How to use [[ == ]] properly to match a glob? - bash

Bash's manpage teaches that [[ == ]] matches patterns. In Bash therefore, why does the following not print matched?
Z=abc; [[ "$Z" == 'a*' ]] && echo 'matched'
The following however does indeed print matched:
Z=abc; [[ "$Z" == a* ]] && echo 'matched'
Isn't this exactly backward? Why does the a*, without the quotes, not immediately expand to list whatever filenames happen to begin with the letter a in the current directory? And besides, why doesn't the quoted 'a*' work in any case?

Glob pattern must not be quoted to make it work.
This should also work with just glob pattern out of quote whereas static text is still qupted:
[[ "$Z" == "a"* ]] && echo 'matched'
matched
[[ "$Z" == "ab"* ]] && echo 'matched'
matched
Explanation snippet from man page:
When the == and != operators are used, the string to the right of
the operator is considered a pattern and matched according to the
rules described below under Pattern Matching. If the shell option
nocasematch is enabled, the match is performed without regard to
the case of alphabetic characters. The return value is 0 if the
string matches (==) or does not match (!=) the pattern, and 1
otherwise.
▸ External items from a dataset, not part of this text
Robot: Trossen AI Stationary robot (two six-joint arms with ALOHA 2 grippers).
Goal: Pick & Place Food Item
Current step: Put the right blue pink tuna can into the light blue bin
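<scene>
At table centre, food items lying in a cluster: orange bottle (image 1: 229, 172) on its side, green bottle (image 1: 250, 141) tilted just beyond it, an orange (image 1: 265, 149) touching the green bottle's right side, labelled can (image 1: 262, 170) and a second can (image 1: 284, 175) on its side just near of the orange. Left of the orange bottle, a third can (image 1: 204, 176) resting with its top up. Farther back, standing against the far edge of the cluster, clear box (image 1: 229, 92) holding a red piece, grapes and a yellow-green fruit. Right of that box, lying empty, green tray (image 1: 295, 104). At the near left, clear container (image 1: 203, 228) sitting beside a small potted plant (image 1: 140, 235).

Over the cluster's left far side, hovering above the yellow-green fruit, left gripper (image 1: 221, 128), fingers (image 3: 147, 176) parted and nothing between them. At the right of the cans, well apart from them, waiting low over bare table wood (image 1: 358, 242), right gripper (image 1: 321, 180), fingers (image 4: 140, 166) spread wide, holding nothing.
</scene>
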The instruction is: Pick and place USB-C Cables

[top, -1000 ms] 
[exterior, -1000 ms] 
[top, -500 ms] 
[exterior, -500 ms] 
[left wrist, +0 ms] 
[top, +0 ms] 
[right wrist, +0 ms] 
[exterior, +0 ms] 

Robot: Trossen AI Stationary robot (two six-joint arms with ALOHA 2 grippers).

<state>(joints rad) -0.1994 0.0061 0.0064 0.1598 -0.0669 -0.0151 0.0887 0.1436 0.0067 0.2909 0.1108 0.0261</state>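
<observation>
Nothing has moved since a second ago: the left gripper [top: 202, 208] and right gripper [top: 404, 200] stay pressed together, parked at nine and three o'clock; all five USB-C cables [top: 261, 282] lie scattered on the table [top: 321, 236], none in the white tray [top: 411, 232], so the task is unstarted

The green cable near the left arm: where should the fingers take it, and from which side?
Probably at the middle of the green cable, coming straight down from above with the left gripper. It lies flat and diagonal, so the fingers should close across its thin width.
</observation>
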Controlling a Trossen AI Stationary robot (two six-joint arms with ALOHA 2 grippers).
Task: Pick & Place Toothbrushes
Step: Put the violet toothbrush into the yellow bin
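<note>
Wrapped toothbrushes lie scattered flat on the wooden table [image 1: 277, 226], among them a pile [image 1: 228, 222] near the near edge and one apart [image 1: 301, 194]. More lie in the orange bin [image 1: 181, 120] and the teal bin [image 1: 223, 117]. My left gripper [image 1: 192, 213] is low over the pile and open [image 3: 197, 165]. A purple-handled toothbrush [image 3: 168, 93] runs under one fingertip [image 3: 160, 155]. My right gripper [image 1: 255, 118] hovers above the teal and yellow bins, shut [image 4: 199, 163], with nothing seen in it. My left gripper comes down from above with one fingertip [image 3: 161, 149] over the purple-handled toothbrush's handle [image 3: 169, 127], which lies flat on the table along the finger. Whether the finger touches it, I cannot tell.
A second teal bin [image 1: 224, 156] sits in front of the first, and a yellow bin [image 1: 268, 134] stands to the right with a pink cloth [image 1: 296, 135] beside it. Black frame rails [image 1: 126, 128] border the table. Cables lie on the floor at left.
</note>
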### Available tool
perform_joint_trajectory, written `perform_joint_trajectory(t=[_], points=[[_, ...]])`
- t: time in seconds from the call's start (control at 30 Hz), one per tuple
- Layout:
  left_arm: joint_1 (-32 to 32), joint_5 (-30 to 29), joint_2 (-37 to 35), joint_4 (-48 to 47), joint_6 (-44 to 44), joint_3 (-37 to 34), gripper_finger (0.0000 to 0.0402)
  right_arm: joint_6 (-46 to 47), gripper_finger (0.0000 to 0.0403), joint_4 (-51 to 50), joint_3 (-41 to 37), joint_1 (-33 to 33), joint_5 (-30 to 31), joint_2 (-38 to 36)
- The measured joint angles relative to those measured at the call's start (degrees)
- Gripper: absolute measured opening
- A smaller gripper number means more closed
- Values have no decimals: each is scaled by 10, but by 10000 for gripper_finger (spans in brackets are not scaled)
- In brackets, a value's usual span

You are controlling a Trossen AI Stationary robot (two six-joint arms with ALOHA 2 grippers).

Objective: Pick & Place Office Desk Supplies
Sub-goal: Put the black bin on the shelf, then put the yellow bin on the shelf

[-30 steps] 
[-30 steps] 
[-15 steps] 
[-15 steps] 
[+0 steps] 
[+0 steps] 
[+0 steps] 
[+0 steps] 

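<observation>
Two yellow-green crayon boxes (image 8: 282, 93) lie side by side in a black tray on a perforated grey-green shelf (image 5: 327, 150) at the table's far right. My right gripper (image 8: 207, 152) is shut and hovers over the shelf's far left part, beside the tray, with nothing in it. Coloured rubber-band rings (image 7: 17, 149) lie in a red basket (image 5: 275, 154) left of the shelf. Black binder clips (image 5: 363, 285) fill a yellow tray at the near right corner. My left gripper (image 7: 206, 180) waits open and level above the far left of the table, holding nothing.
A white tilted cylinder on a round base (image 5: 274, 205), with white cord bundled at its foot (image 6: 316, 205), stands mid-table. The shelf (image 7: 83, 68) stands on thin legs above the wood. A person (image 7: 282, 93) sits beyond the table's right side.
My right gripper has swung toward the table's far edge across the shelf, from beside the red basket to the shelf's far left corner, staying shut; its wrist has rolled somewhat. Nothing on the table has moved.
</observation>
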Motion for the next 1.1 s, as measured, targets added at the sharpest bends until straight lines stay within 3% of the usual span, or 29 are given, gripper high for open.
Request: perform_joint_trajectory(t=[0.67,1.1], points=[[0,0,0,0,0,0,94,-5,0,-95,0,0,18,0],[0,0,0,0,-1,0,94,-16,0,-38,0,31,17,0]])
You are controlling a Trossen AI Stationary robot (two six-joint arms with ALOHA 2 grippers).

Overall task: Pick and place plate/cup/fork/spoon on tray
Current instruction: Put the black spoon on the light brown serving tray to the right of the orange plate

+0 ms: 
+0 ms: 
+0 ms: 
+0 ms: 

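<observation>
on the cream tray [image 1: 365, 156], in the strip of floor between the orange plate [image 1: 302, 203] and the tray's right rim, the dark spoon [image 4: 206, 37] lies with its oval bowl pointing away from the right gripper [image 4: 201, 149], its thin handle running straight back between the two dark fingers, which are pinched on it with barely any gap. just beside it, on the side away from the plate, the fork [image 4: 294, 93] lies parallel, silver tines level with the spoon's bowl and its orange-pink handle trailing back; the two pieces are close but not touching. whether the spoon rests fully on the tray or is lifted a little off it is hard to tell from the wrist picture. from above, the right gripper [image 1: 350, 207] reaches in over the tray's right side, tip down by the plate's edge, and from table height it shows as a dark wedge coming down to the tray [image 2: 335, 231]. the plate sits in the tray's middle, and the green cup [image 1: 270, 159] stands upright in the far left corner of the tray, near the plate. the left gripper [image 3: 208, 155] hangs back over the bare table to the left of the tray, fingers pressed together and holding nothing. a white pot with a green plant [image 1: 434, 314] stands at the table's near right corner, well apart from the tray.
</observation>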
Any part of the pattern may be quoted to force it to be
matched as a string.
Additionally, one of the reasons to use [[ over [ is that [[ is a shell built-in and thus can have its own syntax and doesn't need to follow the normal expansion rules (which is why the arguments to [[ aren't subject to word-splitting for example).

While the existing answer is correct, I don't believe that it tells the full story.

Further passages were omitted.